Parameters:  signal – the audio signal from which to compute features. Should be an N*1 array
 samplerate – the samplerate of the signal we are working with.
 winlen – the length of the analysis window in seconds. Default is 0.025s (25 milliseconds)
 winstep – the step between successive windows in seconds. Default is 0.01s (10 milliseconds)
 numcep – the number of cepstrum to return, default 13
 nfilt – the number of filters in the filterbank, default 26.
 nfft – the FFT size. Default is 512.
 lowfreq – lowest band edge of mel filters. In Hz, default is 0.
 highfreq – highest band edge of mel filters. In Hz, default is samplerate/2
 preemph – apply preemphasis filter with preemph as coefficient. 0 is no filter. Default is 0.97.

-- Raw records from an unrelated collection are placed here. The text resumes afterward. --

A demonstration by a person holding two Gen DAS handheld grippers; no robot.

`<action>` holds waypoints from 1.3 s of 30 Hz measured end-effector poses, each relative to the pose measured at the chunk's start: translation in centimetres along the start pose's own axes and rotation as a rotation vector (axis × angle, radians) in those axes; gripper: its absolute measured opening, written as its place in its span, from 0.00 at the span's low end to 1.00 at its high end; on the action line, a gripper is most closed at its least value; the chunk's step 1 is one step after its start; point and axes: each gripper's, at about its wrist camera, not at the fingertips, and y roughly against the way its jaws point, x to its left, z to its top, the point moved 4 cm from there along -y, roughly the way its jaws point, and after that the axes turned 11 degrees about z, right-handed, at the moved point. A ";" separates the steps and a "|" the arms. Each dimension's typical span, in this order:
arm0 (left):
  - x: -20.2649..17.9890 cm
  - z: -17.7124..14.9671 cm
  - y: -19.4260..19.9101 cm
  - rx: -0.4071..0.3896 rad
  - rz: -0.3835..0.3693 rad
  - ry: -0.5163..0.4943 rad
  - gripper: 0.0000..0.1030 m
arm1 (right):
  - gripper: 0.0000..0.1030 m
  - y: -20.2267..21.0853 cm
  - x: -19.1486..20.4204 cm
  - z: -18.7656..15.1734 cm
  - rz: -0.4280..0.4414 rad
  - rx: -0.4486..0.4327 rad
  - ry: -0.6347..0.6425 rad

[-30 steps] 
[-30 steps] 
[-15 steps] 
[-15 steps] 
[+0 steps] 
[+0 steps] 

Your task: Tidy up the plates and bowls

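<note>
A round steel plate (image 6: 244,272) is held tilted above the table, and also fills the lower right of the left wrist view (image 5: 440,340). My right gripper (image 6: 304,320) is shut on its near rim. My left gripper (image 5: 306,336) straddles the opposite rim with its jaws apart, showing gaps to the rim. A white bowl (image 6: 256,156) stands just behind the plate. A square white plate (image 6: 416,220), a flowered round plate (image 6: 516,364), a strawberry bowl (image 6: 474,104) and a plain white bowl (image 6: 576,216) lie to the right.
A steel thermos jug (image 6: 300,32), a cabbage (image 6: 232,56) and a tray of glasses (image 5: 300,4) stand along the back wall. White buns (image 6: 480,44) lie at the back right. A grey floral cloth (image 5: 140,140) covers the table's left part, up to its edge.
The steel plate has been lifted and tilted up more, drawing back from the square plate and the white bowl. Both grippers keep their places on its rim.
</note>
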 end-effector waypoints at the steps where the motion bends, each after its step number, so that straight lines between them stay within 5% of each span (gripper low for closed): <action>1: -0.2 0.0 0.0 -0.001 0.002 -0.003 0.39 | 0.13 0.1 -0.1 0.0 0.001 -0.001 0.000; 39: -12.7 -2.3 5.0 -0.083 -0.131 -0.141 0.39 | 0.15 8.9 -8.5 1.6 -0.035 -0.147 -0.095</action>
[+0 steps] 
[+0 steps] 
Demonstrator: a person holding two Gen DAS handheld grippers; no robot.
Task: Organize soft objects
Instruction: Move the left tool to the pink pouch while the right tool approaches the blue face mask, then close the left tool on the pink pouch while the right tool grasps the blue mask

 ceplifter – apply a lifter to final cepstral coefficients. 0 is no lifter. Default is 22.
 appendEnergy – if this is true, the zeroth cepstral coefficient is replaced with the log of the total frame energy.
 winfunc – the analysis window to apply to each frame. By default no window is applied. You can use numpy window functions here e.g. winfunc=numpy.hamming
Returns: A numpy array of size (NUMFRAMES by numcep) containing features. Each row holds 1 feature vector.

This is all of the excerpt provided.